In a recent project I had to validate a form in Javascript, I've done it thousands of times, but during this one instance I had a stroke of ... oh my god I can really do this ... moment. Essentially it cleaned up about 40 lines of code down to about five or six, and ontop of that, you can easily set variables inside your operation or outside, its just beautiful:

      return (
          (!(username += '') || username === '') ? { error: "No Username Given.", field: 'name' }
        : (!(username += '') || password === '') ? { error: "No Password Given.", field: 'pass' }
        : (username.length < 3)                  ? { error: "Username is less than 3 Characters.", field: 'name' }
        : (password.length < 4)                  ? { error: "Password is less than 4 Characters.", field: 'pass' }
        : (!/^([a-z0-9_-]+)$/i.test(username))   ? { error: "Username contains invalid characters.", field: 'name' }
        : false
      );

It's really it's own language if you think about it. It's just so concise and direct.

Basic Validation

Validate existence:

  (!username || username === '')        ? { error: "No Username Given.", field: 'name' }  // Doesn't Exist? Return this
  : false // Otherwise, nothing to return; False is good. It means it passed validation.

Complex Validation

Regular Expressions? Requirements? All easy.

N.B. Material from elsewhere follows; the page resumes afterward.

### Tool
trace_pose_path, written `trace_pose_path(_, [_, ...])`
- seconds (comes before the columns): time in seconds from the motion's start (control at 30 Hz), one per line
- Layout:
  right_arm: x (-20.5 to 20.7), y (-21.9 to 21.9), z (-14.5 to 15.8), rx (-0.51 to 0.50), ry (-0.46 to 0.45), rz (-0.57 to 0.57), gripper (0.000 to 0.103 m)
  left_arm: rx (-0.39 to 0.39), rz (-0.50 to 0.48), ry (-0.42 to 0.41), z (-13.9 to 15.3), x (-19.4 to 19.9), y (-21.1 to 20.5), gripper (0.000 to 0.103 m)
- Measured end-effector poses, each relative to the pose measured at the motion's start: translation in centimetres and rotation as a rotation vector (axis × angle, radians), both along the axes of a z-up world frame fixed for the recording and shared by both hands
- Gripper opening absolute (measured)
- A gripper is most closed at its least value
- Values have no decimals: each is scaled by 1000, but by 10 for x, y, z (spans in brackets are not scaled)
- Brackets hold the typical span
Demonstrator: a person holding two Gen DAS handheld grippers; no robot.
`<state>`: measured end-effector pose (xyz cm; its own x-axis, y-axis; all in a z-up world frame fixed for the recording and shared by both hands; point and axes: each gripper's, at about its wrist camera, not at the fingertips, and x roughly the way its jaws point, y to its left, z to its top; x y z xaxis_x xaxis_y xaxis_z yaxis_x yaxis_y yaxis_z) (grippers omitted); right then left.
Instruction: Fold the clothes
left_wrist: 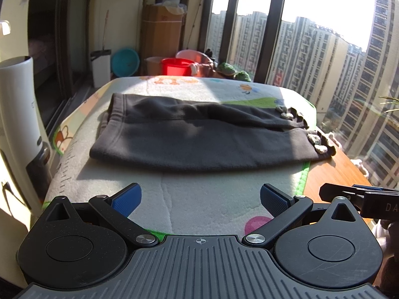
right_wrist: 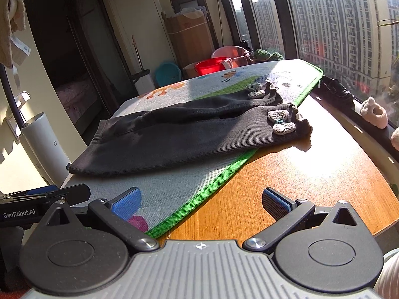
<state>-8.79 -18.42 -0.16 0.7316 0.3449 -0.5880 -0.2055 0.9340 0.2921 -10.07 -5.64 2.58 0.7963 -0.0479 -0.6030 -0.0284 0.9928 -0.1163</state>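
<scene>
A dark grey pair of trousers (left_wrist: 199, 137) lies flat across a printed play mat (left_wrist: 199, 199), waistband at the left, leg ends with small knitted bows (left_wrist: 316, 142) at the right. In the right wrist view the same trousers (right_wrist: 174, 139) reach past the mat's green edge onto the wooden table (right_wrist: 299, 186). My left gripper (left_wrist: 200, 199) hovers open over bare mat, short of the trousers' near edge. My right gripper (right_wrist: 200, 201) is open too, above the mat's green border, holding nothing. Each gripper shows at the edge of the other's view.
A white cylindrical appliance (left_wrist: 17, 114) stands left of the table. Beyond the table's far end are a red bucket (left_wrist: 177, 66), a teal basin (left_wrist: 124, 62), a cardboard box (left_wrist: 162, 32) and plants. A black shoe (right_wrist: 336, 91) and a plush slipper (right_wrist: 374, 113) lie on the window ledge.
</scene>
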Motion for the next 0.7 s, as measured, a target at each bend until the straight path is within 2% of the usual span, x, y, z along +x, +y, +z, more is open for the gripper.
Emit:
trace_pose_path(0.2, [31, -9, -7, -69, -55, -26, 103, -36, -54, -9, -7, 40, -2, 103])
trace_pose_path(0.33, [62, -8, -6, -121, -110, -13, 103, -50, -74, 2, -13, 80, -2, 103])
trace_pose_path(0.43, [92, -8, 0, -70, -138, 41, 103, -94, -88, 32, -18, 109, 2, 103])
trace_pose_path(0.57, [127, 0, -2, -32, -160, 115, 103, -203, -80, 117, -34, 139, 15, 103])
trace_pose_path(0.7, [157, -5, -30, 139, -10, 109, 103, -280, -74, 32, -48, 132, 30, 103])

  (!/^([a-z0-9-_]+)$/i.test(username))  ? { error: "Username contains invalid characters.", field: 'name' } // Test username against RegExp, return this on failure
  : false // It passed!

Nesting?

No problemo.

  (!username)   ?
  (
    (!password) ? { error: "Missing Username and Password.", field: ['name', 'pass'] }
    :             { error: "Missing Username", field: 'name' }
  )
  : false 

Complex problems are still simple to solve in the end. It's so beautiful it hurts.

Variable Setting

If you wish to setup variables in a normal manner you can do so on the lines before validation, this only works for things that are not null, undefined, false.

  (username = username.toString())      && 
  (password = password.toString())      &&

Another method in one statement:

  (
    username = username.toString()        && 
    password = password.toString()
  ) &&

Optional Variable Storage? No Problem.

  (
    username = username.toString()        || 
    password = password.toString()        // Password is now set only if username is true.
  ) &&

A better method for this scenario would be to coerce the variable into a string: !(username += "") and check it.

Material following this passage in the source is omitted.